Copy, word for word, the lines of the entries below between the one with "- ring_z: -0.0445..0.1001" and the one with "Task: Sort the", inclusive, and leave out everything else.

● EXERCISE INPUT:
☆ ☆ ☆ ☆
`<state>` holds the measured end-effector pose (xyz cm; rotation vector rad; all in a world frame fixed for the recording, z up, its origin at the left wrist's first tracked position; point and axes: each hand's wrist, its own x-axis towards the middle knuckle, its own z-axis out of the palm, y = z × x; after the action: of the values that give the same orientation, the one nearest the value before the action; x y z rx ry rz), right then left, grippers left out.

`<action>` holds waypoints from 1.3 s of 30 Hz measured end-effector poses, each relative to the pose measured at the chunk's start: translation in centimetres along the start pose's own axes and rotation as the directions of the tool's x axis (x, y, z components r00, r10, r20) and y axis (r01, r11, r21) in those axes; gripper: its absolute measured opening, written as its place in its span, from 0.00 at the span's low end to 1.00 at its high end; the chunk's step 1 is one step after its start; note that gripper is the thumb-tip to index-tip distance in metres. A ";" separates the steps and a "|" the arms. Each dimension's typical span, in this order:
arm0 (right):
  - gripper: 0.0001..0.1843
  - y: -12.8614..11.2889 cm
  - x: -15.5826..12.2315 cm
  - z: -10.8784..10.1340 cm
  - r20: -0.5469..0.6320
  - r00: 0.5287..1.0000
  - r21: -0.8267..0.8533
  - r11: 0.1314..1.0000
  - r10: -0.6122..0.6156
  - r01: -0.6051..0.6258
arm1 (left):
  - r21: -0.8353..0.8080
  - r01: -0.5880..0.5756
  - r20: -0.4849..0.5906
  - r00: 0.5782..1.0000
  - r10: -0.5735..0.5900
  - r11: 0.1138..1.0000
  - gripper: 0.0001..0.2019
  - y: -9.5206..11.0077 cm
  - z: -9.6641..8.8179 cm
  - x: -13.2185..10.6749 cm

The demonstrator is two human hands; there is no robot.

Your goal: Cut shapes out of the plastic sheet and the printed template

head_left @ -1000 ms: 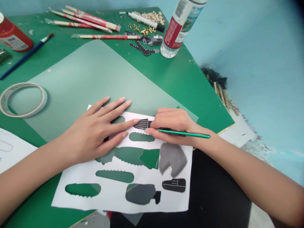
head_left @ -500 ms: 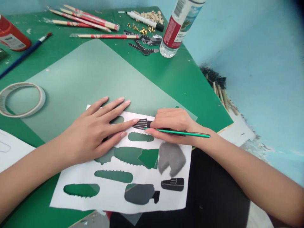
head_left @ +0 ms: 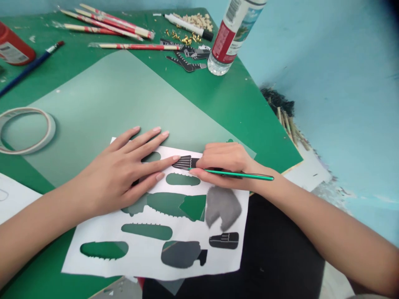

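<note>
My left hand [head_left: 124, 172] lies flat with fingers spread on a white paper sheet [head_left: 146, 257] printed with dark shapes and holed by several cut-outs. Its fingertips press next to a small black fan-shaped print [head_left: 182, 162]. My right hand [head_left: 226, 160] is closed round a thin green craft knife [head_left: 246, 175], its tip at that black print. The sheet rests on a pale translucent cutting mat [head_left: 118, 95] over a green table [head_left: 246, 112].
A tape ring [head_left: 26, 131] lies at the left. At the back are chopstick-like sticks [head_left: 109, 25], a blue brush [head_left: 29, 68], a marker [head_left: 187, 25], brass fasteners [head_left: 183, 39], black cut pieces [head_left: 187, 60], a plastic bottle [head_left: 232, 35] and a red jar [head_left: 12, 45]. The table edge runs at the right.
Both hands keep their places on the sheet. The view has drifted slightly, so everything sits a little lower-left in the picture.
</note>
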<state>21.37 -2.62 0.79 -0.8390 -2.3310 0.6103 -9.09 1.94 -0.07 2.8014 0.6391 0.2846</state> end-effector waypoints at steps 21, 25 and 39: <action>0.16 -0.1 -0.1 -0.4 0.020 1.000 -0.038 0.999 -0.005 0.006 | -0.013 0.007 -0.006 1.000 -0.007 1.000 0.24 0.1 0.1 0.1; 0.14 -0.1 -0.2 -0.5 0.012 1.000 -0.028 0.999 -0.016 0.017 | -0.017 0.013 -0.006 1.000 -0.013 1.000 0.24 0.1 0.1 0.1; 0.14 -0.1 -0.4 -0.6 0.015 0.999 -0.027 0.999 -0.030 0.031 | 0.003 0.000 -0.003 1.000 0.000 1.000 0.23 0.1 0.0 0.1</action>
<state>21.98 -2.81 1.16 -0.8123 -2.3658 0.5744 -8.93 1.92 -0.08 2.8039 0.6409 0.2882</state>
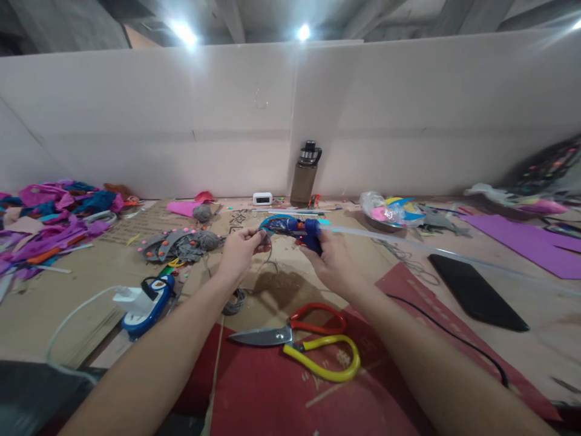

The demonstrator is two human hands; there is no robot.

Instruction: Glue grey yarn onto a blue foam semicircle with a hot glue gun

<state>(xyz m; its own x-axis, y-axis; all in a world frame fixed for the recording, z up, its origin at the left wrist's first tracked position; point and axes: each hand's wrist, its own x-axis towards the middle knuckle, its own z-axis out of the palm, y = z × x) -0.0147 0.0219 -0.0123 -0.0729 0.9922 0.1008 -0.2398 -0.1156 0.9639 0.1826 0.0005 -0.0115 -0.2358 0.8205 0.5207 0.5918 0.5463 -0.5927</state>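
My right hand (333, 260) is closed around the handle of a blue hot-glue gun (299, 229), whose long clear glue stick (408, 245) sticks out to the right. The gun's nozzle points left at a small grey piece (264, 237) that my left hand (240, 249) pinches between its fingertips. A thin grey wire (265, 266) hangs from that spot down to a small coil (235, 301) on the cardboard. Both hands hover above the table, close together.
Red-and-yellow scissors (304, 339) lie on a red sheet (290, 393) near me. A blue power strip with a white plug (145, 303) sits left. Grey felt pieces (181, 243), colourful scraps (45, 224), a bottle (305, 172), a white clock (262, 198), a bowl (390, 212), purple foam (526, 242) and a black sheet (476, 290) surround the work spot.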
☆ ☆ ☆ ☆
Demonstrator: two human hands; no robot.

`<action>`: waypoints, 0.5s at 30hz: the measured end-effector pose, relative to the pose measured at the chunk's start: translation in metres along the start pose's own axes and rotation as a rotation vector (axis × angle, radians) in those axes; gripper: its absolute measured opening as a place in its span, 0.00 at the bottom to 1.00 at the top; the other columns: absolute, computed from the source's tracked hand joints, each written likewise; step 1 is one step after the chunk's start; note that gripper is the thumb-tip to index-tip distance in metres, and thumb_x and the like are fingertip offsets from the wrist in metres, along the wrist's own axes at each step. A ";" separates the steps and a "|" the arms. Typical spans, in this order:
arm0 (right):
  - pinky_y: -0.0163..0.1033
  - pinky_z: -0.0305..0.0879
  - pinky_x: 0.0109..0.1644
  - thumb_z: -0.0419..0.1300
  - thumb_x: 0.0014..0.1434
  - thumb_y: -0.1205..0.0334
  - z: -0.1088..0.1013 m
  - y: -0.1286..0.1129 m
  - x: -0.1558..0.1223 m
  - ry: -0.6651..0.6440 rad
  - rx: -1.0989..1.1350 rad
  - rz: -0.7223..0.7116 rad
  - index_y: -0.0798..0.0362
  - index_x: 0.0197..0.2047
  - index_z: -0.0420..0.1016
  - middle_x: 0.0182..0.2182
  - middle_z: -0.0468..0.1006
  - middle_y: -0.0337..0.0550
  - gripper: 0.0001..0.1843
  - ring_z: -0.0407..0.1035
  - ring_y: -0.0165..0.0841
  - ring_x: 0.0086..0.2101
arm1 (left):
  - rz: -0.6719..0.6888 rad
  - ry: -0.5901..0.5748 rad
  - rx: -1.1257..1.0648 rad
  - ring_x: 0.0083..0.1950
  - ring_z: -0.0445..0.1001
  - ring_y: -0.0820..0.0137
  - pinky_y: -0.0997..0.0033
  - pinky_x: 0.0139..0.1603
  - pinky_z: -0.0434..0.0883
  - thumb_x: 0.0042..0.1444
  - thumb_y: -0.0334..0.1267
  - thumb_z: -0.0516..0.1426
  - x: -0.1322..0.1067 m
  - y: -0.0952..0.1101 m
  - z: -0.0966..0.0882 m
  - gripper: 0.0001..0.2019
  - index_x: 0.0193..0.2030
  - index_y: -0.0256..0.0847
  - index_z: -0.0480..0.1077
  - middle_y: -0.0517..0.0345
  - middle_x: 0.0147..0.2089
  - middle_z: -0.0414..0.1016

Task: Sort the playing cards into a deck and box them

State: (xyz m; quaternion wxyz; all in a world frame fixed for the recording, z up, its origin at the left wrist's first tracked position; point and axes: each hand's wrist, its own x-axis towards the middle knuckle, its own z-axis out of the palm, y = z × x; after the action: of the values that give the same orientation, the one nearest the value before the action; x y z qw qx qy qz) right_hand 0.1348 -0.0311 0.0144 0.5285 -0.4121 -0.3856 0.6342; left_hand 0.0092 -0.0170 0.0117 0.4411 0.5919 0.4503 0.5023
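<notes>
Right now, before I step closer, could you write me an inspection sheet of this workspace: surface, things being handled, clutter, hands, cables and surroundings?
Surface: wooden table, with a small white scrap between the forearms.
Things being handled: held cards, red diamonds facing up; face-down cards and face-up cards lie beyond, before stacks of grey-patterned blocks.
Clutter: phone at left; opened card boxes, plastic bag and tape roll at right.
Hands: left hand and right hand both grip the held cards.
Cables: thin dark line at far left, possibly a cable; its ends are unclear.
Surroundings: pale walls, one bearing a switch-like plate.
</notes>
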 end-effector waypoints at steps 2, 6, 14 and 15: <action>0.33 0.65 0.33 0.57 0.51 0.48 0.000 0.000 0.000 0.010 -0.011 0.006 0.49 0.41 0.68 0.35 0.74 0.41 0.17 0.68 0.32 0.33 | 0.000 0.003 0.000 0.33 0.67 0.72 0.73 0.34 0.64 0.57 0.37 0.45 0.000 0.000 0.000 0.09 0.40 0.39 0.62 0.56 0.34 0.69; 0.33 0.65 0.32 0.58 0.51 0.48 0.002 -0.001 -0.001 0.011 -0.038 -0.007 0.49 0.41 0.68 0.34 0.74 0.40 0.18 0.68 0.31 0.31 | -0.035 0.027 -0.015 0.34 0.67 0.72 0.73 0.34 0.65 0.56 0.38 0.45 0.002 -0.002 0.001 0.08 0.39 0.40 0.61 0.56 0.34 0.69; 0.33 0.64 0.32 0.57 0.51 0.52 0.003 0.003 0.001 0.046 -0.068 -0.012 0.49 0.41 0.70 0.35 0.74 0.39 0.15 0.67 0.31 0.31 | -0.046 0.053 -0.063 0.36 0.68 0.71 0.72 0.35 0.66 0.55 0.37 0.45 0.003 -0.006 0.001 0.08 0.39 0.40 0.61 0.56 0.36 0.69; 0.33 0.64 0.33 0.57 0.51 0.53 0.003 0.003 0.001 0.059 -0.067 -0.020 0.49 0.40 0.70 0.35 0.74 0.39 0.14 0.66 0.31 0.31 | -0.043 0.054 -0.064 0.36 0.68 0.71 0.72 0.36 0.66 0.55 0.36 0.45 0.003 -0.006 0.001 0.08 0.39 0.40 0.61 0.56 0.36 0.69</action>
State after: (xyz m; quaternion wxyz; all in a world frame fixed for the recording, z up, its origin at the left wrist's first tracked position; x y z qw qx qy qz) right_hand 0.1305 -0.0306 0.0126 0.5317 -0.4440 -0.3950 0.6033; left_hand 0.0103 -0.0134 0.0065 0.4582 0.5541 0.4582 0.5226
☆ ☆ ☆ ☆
● WRITTEN SOLUTION:
  - ring_z: -0.0445..0.1001
  - ring_y: -0.0820..0.0137
  - pinky_y: -0.0997..0.0033
  - pinky_x: 0.0139..0.1603
  - pinky_z: -0.0434..0.0883
  - thumb_x: 0.0042..0.1444
  - thumb_y: -0.0334..0.1267
  - thumb_z: -0.0516..0.1426
  - x: -0.1322..0.1067 m
  - y: -0.0952..0.1101 m
  - z: -0.0966..0.0882 m
  - gripper: 0.0001..0.2019
  - index_x: 0.0193..0.2030
  - index_y: -0.0256..0.0847
  - index_z: -0.0480..0.1077
  - middle_y: -0.0517..0.0345
  - middle_x: 0.0147..0.2089
  - middle_z: -0.0414..0.1016

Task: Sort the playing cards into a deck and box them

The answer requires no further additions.